EXERCISE
Return exactly the lines below, starting with the one that has "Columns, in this" and going on through the one that has "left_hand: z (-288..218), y".

EXERCISE MATERIAL
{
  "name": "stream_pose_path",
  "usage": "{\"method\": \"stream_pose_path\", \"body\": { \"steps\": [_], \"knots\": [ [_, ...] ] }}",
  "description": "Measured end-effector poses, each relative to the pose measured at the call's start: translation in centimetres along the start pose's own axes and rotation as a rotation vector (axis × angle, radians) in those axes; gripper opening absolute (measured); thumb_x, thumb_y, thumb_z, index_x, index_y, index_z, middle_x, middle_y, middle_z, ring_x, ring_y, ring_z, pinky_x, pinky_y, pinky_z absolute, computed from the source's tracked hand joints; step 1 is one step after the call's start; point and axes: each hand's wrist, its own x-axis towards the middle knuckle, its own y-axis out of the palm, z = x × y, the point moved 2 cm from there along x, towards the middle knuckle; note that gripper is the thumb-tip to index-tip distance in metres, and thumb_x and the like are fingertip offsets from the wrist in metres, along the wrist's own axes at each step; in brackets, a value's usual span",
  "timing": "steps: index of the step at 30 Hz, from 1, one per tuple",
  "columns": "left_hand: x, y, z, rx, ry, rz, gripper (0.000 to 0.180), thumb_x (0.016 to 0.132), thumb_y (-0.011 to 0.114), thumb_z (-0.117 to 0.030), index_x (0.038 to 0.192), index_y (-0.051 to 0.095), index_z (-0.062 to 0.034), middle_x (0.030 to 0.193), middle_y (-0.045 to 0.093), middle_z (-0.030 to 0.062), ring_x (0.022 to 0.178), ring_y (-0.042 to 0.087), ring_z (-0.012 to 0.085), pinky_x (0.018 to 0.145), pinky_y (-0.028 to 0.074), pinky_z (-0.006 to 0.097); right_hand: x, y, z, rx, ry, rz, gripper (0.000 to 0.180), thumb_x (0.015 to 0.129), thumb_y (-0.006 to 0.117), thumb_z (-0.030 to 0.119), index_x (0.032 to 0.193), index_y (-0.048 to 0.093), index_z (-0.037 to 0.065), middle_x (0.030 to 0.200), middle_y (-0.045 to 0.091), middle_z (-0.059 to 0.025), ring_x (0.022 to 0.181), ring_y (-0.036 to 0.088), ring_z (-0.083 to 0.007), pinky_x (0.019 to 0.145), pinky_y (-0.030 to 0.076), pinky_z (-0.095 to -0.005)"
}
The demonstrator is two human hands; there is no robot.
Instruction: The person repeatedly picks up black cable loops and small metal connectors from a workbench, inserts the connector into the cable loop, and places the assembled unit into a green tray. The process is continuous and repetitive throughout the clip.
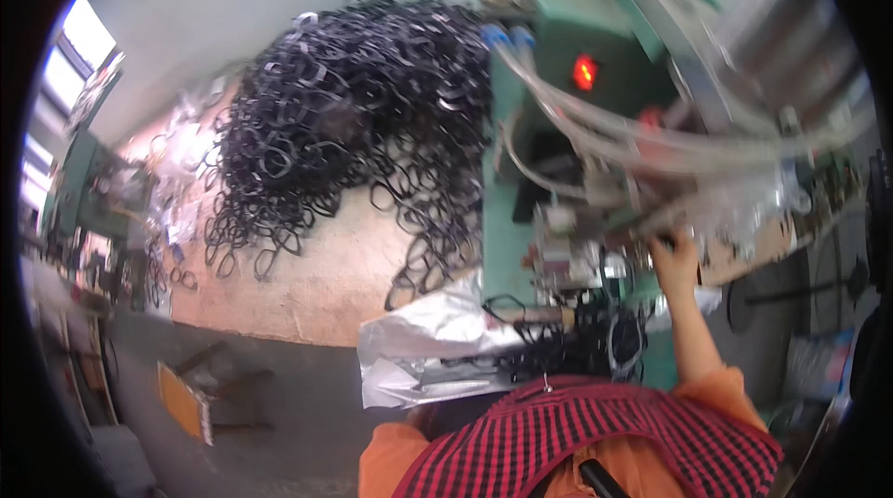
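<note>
My right hand (677, 258) reaches forward to the right side of a green machine (502, 219). Its fingers are bent around a small dark spot at the machine's working end, and what they grip is blurred. Several black loops (577, 335), like belts or bands, hang and lie close in front of me at the machine's foot. Beside them a crumpled silver sheet (437, 326) covers the table's near edge. My left arm goes down under this sheet's edge, and the left hand is hidden.
A big heap of black loops (344, 107) fills the table (307, 298) at the far left. Clear hoses (595, 140) and a red light (584, 72) are on the machine. A yellow-topped stool (183, 402) stands on the floor at left.
</note>
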Motion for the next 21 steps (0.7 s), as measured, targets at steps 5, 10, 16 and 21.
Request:
{"method": "stream_pose_path", "body": {
  "steps": [5, 10, 16, 21],
  "knots": [
    [1.0, -6.3, -2.2, -0.125, 0.189, -0.157, 0.034, 0.096, 0.053, -0.028, 0.094, 0.070, 0.0010, 0.081, 0.067, 0.0099, 0.065, 0.057, 0.0228, 0.057, 0.047, 0.035, -0.4, 0.2, 3.5, 0.220, -0.048, -0.189, 0.017, 0.086, 0.074, 0.007, 0.101, 0.075, -0.001, 0.095, 0.075, -0.0090, 0.088, 0.071, -0.0172, 0.085, 0.054, -0.0301],
    [-5.0, -23.7, -10.1, -0.418, 0.811, -0.909, 0.034, 0.094, 0.052, -0.024, 0.099, 0.072, 0.0031, 0.086, 0.069, 0.0112, 0.069, 0.060, 0.0242, 0.060, 0.050, 0.035, -3.2, -0.6, 5.0, 0.533, 0.036, -0.209, 0.016, 0.085, 0.076, 0.006, 0.099, 0.075, 0.001, 0.094, 0.074, -0.0054, 0.088, 0.069, -0.0129, 0.083, 0.053, -0.0276],
    [-29.0, 3.9, -34.9, 0.033, 1.603, -0.536, 0.021, 0.102, 0.059, -0.009, 0.119, 0.065, 0.0031, 0.114, 0.068, 0.0107, 0.101, 0.066, 0.0196, 0.089, 0.055, 0.034, -1.8, -0.8, 12.4, 0.761, -0.121, 0.001, 0.012, 0.086, 0.073, 0.006, 0.098, 0.075, 0.002, 0.095, 0.075, -0.0051, 0.091, 0.069, -0.0133, 0.086, 0.052, -0.0280],
    [-17.2, 13.6, -42.4, 1.366, 1.672, -0.606, 0.028, 0.082, 0.074, -0.009, 0.110, 0.074, -0.0070, 0.125, 0.067, 0.0129, 0.118, 0.059, 0.0335, 0.101, 0.049, 0.042, -0.6, 2.0, 14.4, 1.022, -0.127, 0.019, 0.043, 0.082, 0.076, 0.001, 0.123, 0.062, 0.000, 0.108, 0.071, -0.0084, 0.096, 0.067, -0.0143, 0.090, 0.052, -0.0277]
  ]
}}
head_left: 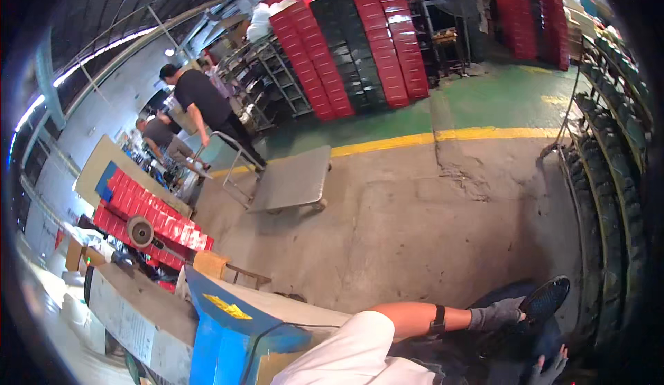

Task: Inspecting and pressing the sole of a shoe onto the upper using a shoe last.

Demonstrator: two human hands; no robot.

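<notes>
The concrete floor fills most of the view, with a yellow line across it and a green strip beyond. Behind that strip stand tall stacks of red and black crates, and at the right edge a long rack of dark round parts runs from far to near. On the floor at centre left rests a flat grey platform cart, and a person in a black shirt stands at its handle; another person bends down behind. At the left lie red crates, and near the bottom there is a blue machine frame. The smallest and nearest thing is a dark oval part with a fine mesh surface, at the lower right. Its long axis runs diagonally, from lower left to upper right, and its free end points toward the rack. The right hand, in a grey glove, grasps the part at its lower left end, so the part extends away from the hand. The left hand, also gloved, is just below the part, not touching it, with fingers spread loose and holding nothing.
</notes>
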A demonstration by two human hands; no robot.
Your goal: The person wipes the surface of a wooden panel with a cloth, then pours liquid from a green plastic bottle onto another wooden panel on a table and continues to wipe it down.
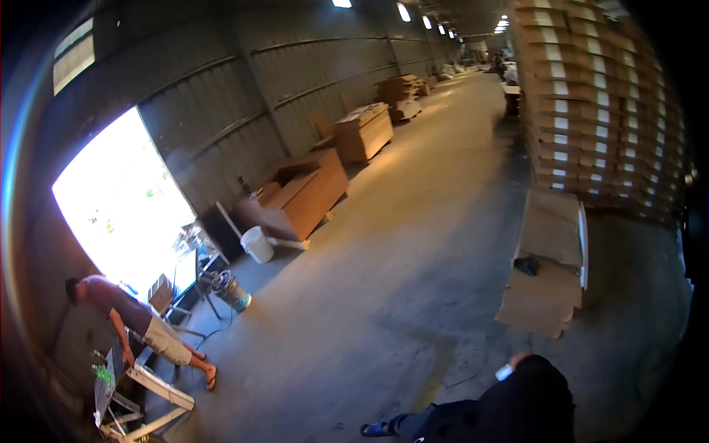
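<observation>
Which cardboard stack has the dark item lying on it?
The low flat stack on the floor at right, before the tall wall of stacked boxes. A dark item lies on it; the left-wall stacks show none.

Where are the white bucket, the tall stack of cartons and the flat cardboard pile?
white bucket (pixel 257 244): head view, on its side wall.
tall stack of cartons (pixel 591 111): head view, on its front face.
flat cardboard pile (pixel 548 266): head view, top sheet.

Long warehouse, corrugated metal wall (pixel 221 96), concrete floor (pixel 413 244), bright open doorway (pixel 122 203), ceiling lights (pixel 403 11), stacked boards (pixel 598 103)
</observation>
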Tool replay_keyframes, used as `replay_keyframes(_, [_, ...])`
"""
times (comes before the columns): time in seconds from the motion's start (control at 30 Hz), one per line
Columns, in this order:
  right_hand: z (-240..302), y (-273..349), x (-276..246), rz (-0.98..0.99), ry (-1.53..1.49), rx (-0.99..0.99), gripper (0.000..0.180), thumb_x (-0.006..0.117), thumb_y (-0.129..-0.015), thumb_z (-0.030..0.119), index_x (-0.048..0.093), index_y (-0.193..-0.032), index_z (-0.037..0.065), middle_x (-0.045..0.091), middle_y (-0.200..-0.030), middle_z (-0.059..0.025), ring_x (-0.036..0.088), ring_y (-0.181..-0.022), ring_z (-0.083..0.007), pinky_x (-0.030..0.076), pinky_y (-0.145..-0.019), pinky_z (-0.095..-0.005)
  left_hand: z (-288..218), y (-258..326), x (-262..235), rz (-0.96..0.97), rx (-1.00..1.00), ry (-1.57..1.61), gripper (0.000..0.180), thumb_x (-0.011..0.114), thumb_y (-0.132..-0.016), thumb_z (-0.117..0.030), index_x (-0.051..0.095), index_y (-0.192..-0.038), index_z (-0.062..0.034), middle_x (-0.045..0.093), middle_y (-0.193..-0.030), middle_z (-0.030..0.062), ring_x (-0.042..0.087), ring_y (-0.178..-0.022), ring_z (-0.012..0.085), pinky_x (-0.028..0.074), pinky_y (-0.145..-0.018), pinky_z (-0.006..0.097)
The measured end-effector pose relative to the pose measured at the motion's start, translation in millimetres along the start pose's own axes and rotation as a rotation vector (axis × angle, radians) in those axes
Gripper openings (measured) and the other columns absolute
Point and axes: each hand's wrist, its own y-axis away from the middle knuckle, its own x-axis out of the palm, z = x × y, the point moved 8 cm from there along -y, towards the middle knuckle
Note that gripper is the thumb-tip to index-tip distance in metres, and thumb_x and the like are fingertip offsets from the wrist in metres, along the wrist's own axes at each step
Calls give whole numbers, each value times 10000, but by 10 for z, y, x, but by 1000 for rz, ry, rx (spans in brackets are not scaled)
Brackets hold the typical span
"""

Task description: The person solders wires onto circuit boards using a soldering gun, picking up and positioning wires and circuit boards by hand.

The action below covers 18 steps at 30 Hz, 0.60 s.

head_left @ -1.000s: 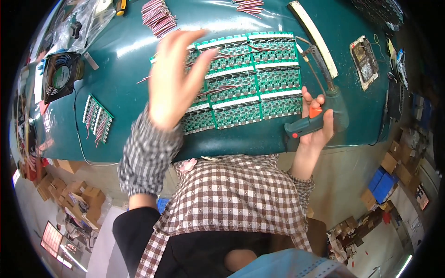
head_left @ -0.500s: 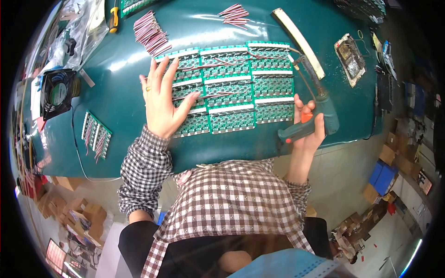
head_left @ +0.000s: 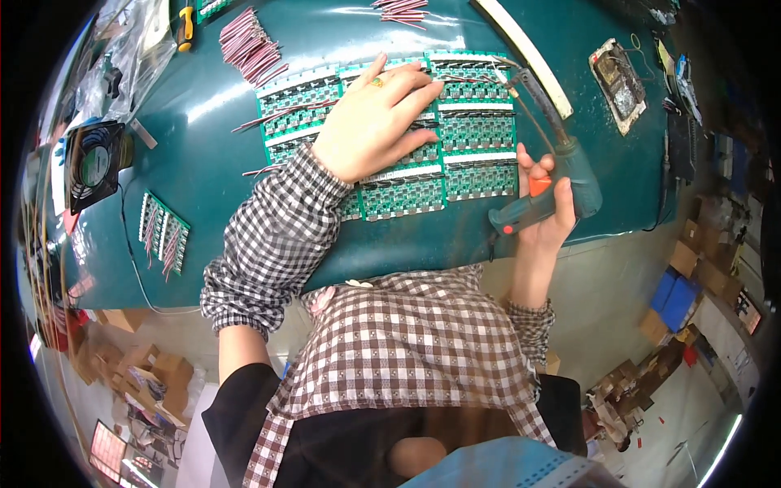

RESPONSE BOX
Columns, in this order:
  right_hand: z (-240..302), y (-273..349), x (-276..246), rz (-0.98..0.99), ry (-1.53..1.49), rx (-0.99..0.99), gripper (0.000..0.180), thumb_x (-0.006..0.117), thumb_y (-0.129..-0.015), thumb_z (-0.030..0.119), index_x (-0.048..0.093), index_y (-0.193..-0.032), index_z (-0.037..0.065), middle_x (-0.045..0.091), middle_y (-0.200..-0.030), middle_z (-0.059..0.025), ring_x (-0.036..0.088), ring_y (-0.181..-0.022), ring_z (-0.083..0.007), pinky_x (-0.030..0.076), pinky_y (-0.145..-0.019), pinky_z (-0.095..-0.005)
  left_hand: z (-288..218), y (-258..326), x (-262..235), rz (-0.96..0.97), rx (-1.00..1.00), ry (-1.57..1.61), gripper (0.000..0.180), thumb_x (-0.011..0.114), thumb_y (-0.132..-0.016), thumb_z (-0.117..0.030), index_x (-0.051..0.095), index_y (-0.192..-0.038), index_z (-0.062..0.034), middle_x (-0.045..0.093), middle_y (-0.193..-0.030), middle_z (-0.030..0.062), ring_x (-0.042..0.087), ring_y (-0.178..-0.022), ring_z (-0.012..0.085), pinky_x (-0.028..0.074), pinky_y (-0.145..-0.018), pinky_z (-0.006..0.097)

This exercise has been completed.